Family Sources
Understanding Relationships
As you explore Family Sources and study Documents and Records to learn more about your family history, you may identify - and in some cases come into contact with - individuals to whom you are distantly related.
If you are interested in determining exactly how you are related to another person - or how any two people, living or dead, are or were related to each other - use this Relationship Chart [PDF].
When using the relationship chart to determine the relationship between two individuals:
- Identify the common direct ancestor. For example, if Kenneth Mah is the grandfather of one person and the great-grandfather of another, he is their common ancestor.

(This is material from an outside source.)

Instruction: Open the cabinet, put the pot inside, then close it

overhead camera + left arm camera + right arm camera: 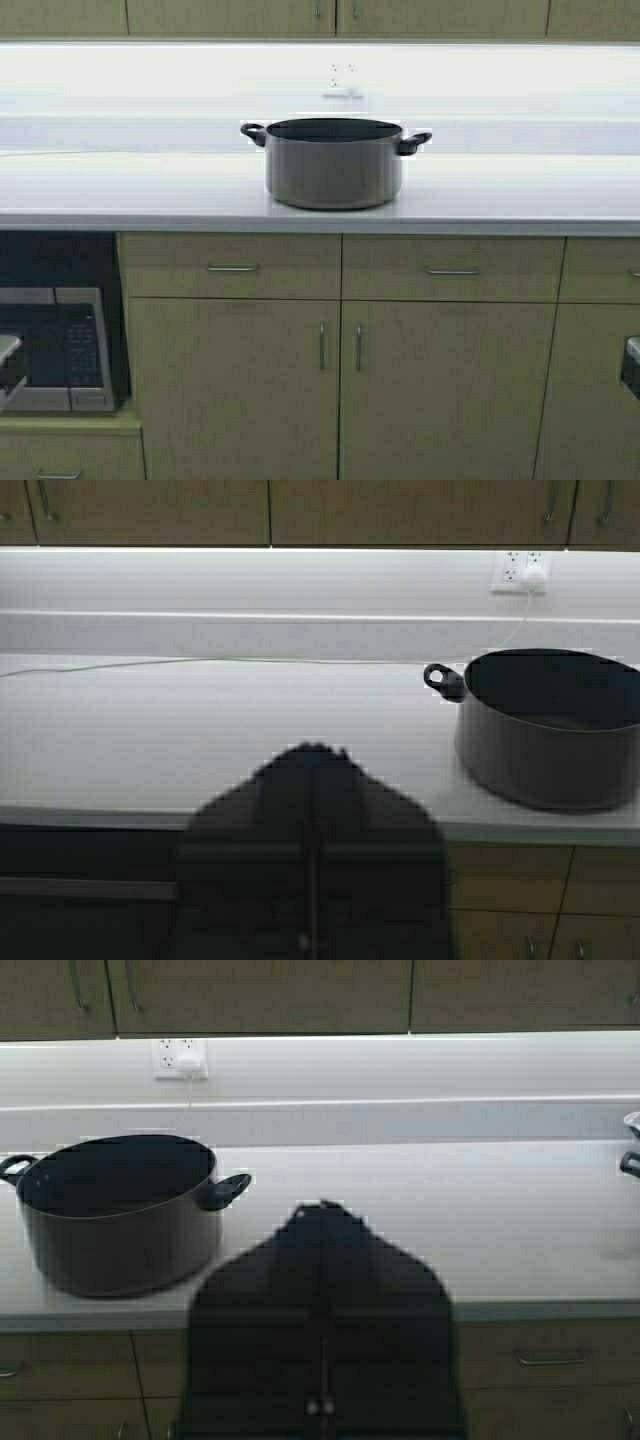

- In the top row of the chart, find the relationship of one of the two people to the common ancestor, for example "great-granddaughter".
- In the left row of the chart, find the relationship of the second person, e.g. "grandson".
- Follow the columns down and across to where they intersect. The box at which they intersect will show you the relationship (in this case, First Cousins Once Removed).
In Chinese, the names given to different family relationships differ according to the exact relationship. For example, whereas in English, both your father's mother and your mother's mother are your "grandmother", paternal and maternal grandmothers have different relationship names in Chinese. Full details and a listing of relationships, with both Cantonese and Mandarin spoken versions, are provided on this Chinese Family Relationship Titles chart.